This article is published on LinkedIn on Feb 8th, 2021 by Mr. Ravi Ramamurthy – CEO, Epiance
Advent of technology has shifted the balance of complexity. Front end systems, self service systems, or processes that are exposed to customers and end users have become simpler at the cost of backend processes that forms the bulwark for the front-end processes. As organizations grow in scale and complexity, the balance of complexity also shifts further and the scale of complexity of backend processes, processes that are not exposed to the end users/customers/client become disproportionately more complex. Organizations that become adept in managing these complexities without sacrificing efficiency and productivity tend to do better than organizations who muddle through the process of enhanced complexity.
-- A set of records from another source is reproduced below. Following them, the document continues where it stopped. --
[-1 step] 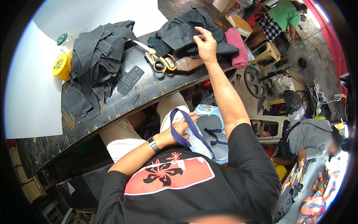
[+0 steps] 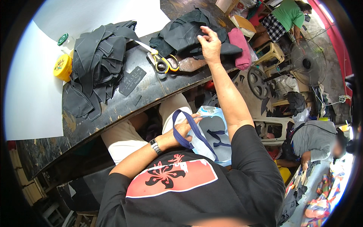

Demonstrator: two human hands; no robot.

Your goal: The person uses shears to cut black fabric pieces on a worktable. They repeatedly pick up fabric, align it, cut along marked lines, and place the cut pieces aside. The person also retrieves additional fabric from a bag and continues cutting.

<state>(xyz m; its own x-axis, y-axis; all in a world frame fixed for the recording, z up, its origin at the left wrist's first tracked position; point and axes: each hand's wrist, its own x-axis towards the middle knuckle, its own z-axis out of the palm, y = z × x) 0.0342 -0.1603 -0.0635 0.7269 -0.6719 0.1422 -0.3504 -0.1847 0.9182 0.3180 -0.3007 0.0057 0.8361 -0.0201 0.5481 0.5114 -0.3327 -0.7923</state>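
Observation:
On my lap is a light blue and white bag [image 2: 226, 154] with dark blue straps [image 2: 177, 133], its mouth spread and dark material visible inside. My left hand [image 2: 183, 130] grips the bag's near rim, fingers over the edge beside a looped strap. Raised over the table, my right hand [image 2: 210, 44] has its fingers loosely bent and apart, with nothing seen in them. Beneath and beside it lies a heap of black leather-like material [image 2: 181, 36]. Yellow-and-black scissors [image 2: 162, 65] rest left of that hand, and a dark red rolled cloth bundle [image 2: 239, 49] sits to its right.
The dark table [image 2: 145, 89] holds a pile of black cut pieces [image 2: 99, 56], a marked black piece [image 2: 132, 81], a yellow tub [image 2: 63, 68] and a green-lidded jar [image 2: 65, 41]. A standing fan [image 2: 307, 62] is at right. Two other people [image 2: 289, 17] are nearby.
My right hand has shifted very slightly to the right above the black material. My left hand and the bag stay in place.

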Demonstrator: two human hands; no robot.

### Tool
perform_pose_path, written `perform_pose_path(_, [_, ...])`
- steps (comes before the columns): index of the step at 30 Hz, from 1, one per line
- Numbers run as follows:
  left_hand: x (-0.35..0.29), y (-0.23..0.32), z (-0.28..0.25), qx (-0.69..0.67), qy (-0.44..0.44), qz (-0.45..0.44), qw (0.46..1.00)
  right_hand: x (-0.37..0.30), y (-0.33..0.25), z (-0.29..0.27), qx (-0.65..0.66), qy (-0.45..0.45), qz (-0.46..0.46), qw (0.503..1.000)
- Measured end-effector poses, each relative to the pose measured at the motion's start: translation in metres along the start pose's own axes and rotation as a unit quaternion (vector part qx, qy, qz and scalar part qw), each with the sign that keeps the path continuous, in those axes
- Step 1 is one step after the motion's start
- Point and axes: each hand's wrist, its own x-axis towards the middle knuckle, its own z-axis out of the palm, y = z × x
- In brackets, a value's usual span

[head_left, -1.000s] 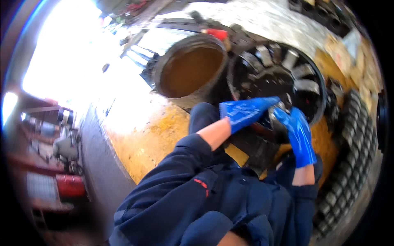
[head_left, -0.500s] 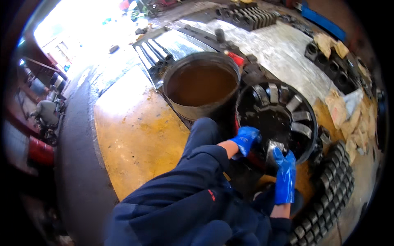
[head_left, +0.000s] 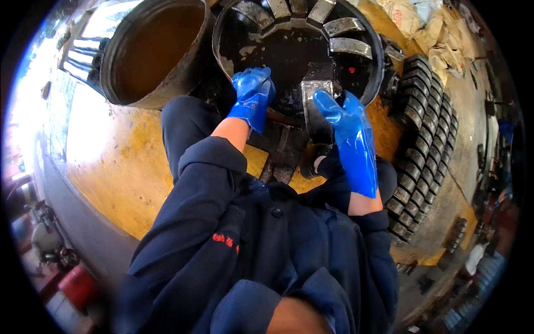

In today’s world, an organization which can perform processes better, faster, with higher accuracy will thrive and organizations which are unable to do so will perish. How does one go about managing the complex processes of today in a holistic manner? How can one build a system that will consistently sustain such an endeavor? How can one reach gold standards of Process execution? The “Top 10 best practices” can give some insights into how an enterprise can accomplish this task.
Best Practice #1: Know thyself
What we do not know, we cannot measure and what we cannot measure, we cannot improve. Knowing current processes and how our workforce is performing them is critical and essential, before we can embark on the next step of process improvement. This activity may become more complex as an organization grows or spreads its tentacles into many markets and geographies. Employees perform differently in different geographies. Cultural, linguistic and other nuances can impact process performance in dramatically different ways. It is therefore imperative that an organization captures the current AS IS process in all its grandiosity.
Enterprise needs to capture the current AS IS processes in two flavors:
– The process as performed by the process experts or the Subject Matter experts.
– The process as executed by the rank and file.
It is important to differentiate the two, because the processes as performed by the subject matter experts can become the benchmark for the entire organization. Process efficiency and process improvement measures will have to keep the SME process as its yardstick. Utmost attention needs to be paid to ensure that this process is captured with as little noise or defects as possible. Any noise or defect in this process can have an intensifying effect in downstream usage and efficiencies.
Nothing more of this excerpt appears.